7 Jul 2022

Turkish health workers on two-day nationwide strike after murder of Dr Ekrem Karakaya

Ulaş Ateşçi


Yesterday, Ekrem Karakaya, a cardiologist at Konya City Hospital, was killed while on duty in an armed attack by Hacı Mehmet Akçay, a relative of a patient. The assailant committed suicide after the murder.

Healthcare workers march during a strike on December 6 in İzmir, with a banner saying ‘Health care is teamwork. We want wages to live decently, above the poverty line!’ [Credit: @sesgenelmerkezi on Twitter]

After the murder, hospital staff stopped work. Physicians and health workers organizations such as the Turkish Medical Association (TTB), Hekimsen and SES unions are stopping work today and tomorrow in protest. They blame the government, which they correctly hold responsible for increasing attacks on health care workers and are demanding that necessary measures be taken.

The World Socialist Web Site condemns this attack and calls for the preparation of a mass political movement in the working class in defence of health workers. Turkish President Recep Tayyip Erdoğan’s government, and governments across Europe and the Middle East, have contempt for the needs of health care workers and the working class as a whole. Amid a new upsurge of COVID-19, it is essential for all workers and youth to mobilize in solidarity with health workers in this critical fight.

Hekimsen, which has approximately 20,000 members, said in a statement: “Our union has decided to take action for 2 days (July 7 - July 8, 2022) all over Turkey. We will discuss with our stakeholders about what to do after the Eid al-Adha.”

The TTB, which has around 110,000 members, held a press conference, announcing its support for the two-day strike.
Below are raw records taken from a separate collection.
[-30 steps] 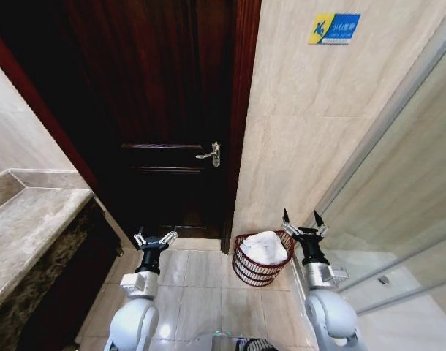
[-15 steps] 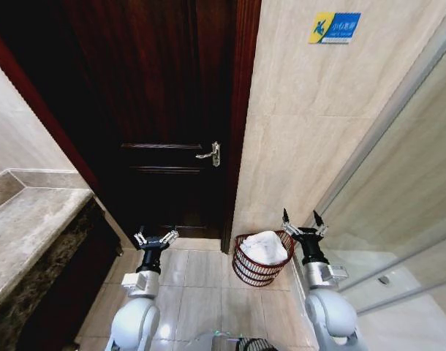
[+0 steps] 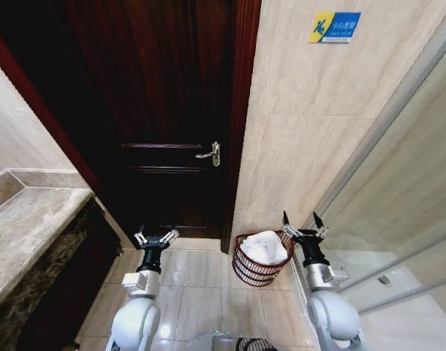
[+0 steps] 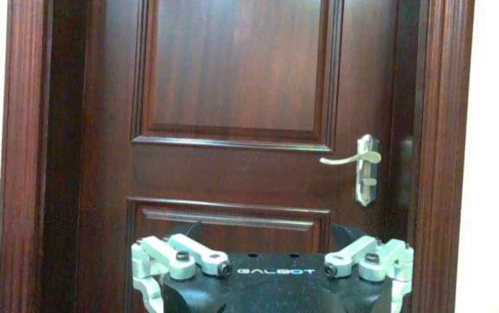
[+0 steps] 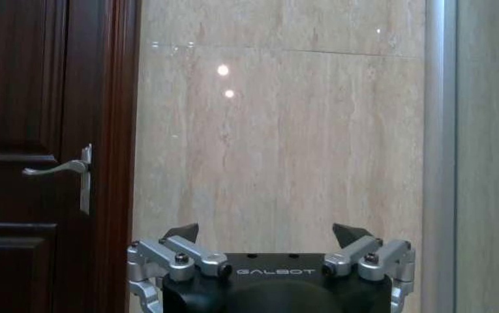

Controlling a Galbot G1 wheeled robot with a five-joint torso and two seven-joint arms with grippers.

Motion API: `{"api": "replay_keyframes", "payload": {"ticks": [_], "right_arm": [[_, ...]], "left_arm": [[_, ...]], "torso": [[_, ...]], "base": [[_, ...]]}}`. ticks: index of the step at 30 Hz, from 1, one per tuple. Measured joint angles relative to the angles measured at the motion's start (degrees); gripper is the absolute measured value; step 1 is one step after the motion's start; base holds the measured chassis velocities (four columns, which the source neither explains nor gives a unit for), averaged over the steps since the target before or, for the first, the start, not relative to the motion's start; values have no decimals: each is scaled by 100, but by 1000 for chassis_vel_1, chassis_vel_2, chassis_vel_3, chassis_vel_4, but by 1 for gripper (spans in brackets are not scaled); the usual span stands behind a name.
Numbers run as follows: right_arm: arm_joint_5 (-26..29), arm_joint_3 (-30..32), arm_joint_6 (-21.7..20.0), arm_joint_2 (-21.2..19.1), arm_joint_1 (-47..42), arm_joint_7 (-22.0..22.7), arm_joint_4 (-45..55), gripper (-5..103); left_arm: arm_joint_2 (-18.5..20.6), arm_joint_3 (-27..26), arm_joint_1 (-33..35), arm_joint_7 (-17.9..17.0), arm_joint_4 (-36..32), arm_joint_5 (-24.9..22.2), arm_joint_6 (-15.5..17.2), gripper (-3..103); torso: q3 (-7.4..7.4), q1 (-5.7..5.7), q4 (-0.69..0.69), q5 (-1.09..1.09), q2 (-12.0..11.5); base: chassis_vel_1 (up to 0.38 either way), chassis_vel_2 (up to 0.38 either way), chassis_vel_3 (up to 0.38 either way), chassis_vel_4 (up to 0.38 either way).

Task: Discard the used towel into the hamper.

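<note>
The hamper, a round dark red-brown wire basket, stands on the tiled floor by the wall beside the door frame. A white towel lies crumpled inside it, filling its top. My right gripper is open and empty, held up just right of the hamper's rim; in the right wrist view the same gripper faces the beige wall. My left gripper is open and empty, raised over the floor left of the hamper, and in the left wrist view it points at the door.
A dark wooden door with a metal lever handle is shut straight ahead. A stone counter runs along the left. A glass shower partition stands on the right. Tiled floor lies between both arms.
</note>
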Motion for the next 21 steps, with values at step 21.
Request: {"api": "replay_keyframes", "payload": {"ticks": [21], "right_arm": [[-52, 17, 34, 25, -166, -5, 56, 100]], "left_arm": [[6, -3, 51, 11, -50, 22, 17, 100]], "torso": [[-5, -5, 0, 0, -8]], "base": [[63, -63, -57, 58]]}}
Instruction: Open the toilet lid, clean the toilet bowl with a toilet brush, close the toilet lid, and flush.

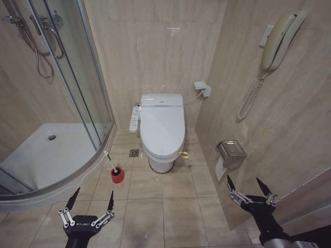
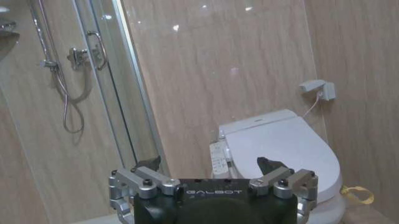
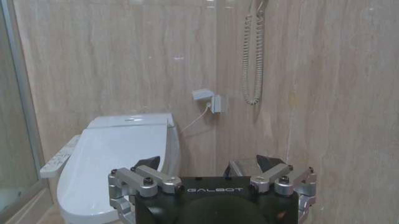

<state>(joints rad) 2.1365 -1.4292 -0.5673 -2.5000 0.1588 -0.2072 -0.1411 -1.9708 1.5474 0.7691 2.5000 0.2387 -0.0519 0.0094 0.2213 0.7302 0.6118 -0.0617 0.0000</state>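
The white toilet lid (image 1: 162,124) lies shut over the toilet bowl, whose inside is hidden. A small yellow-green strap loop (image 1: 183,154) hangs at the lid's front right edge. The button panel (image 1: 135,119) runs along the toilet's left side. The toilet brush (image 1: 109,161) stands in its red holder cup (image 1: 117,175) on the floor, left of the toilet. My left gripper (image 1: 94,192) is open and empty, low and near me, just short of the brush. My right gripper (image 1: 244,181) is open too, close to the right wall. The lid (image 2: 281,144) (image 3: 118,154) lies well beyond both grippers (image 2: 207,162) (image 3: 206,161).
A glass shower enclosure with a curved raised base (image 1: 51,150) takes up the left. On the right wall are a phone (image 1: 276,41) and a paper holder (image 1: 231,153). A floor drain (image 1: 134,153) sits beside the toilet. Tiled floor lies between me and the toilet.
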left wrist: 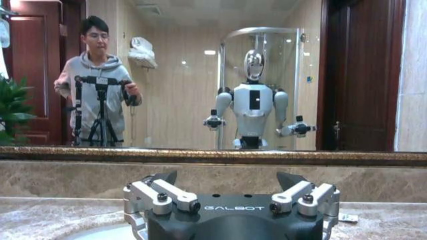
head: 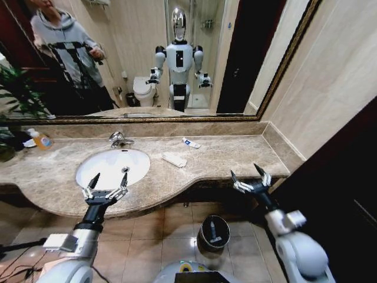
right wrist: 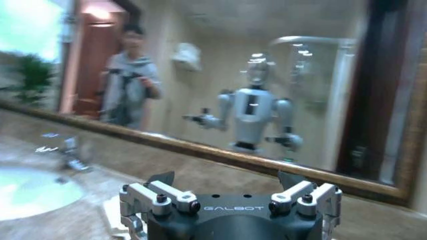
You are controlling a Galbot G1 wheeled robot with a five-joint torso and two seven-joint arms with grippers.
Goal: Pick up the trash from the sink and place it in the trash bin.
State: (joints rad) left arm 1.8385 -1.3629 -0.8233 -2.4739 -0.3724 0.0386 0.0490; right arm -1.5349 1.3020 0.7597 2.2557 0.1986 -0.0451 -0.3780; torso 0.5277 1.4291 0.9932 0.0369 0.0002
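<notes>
head view: two open hands [head: 108, 181] [head: 250, 175], one sink [head: 88, 162].

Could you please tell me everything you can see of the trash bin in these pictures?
The trash bin is a small round pail, dark grey with a shiny metallic rim, standing upright and open on the tiled floor under the front edge of the marble counter. It sits to the right of the sink, between the two arms. Something pale lies inside, too small to identify. Nothing touches it; the right tool hovers open, above and to its right.
</notes>
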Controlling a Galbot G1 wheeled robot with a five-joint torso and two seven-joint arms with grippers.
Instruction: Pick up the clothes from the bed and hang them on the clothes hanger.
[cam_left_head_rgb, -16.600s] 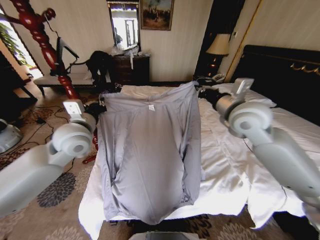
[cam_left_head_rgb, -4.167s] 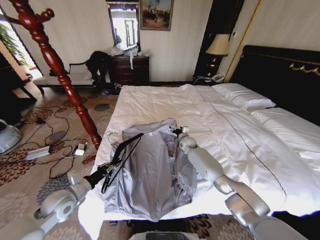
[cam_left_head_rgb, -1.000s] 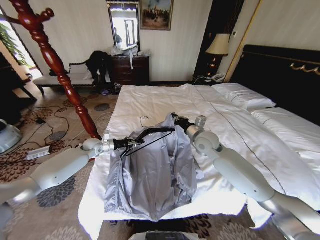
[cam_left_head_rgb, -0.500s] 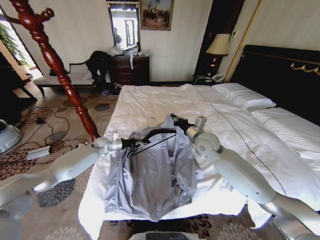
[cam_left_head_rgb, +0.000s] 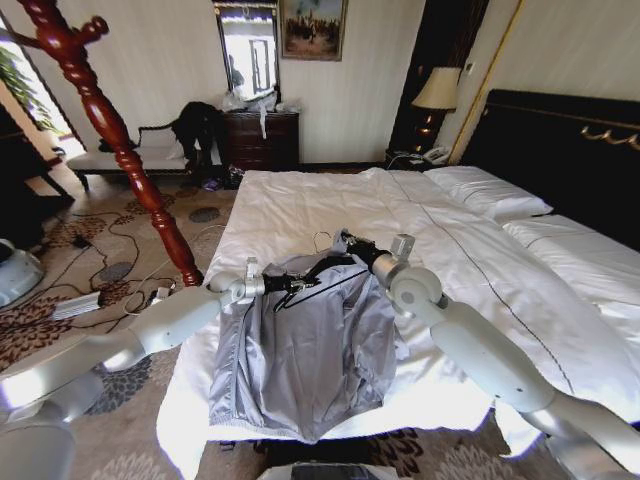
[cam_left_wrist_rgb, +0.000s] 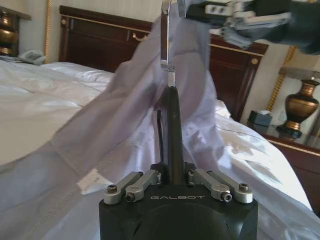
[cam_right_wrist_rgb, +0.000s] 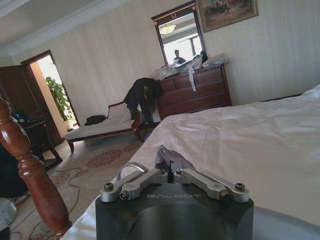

In a statement titled “We are sorry, we are furious! We will hold those responsible to account,” TTB officials stated: “As the Turkish Medical Association, we have repeatedly warned the government against the widening spiral of violence. We have repeatedly explained that violence in health care sector is not an isolated issue, but a social and political problem.”

Stressing that they had demanded action be taken and the law be amended to address increased armed or physical attacks on health care institutions, the TTB accused the government of ignoring its warnings. It said: “The source of violence was detached from its social context, and the problem was reduced to individuals.”

It continued: “The entire responsibility of the health system, which is collapsing in every sense, is placed on the shoulders of physicians and health care workers. This situation causes us to become targets, and the policies carried out in the field of health come back to us in the form of violence, death, helplessness and hopelessness.”

The TTB emphasized the responsibility of President Erdoğan himself, who has increasingly targeted physicians and health care workers recently: “We call out to those who told us to let them go, today a colleague of ours has died. You are also responsible!”

The brutal murder of Dr. Karakaya outraged hundreds of thousands of health care workers and broader layers of working people. After the murder became known, the social media topics were almost entirely devoted to this issue. Both health care workers and many of their supporters criticized the decision of health care unions and TTB to strike for only two days and called for an “indefinite strike.”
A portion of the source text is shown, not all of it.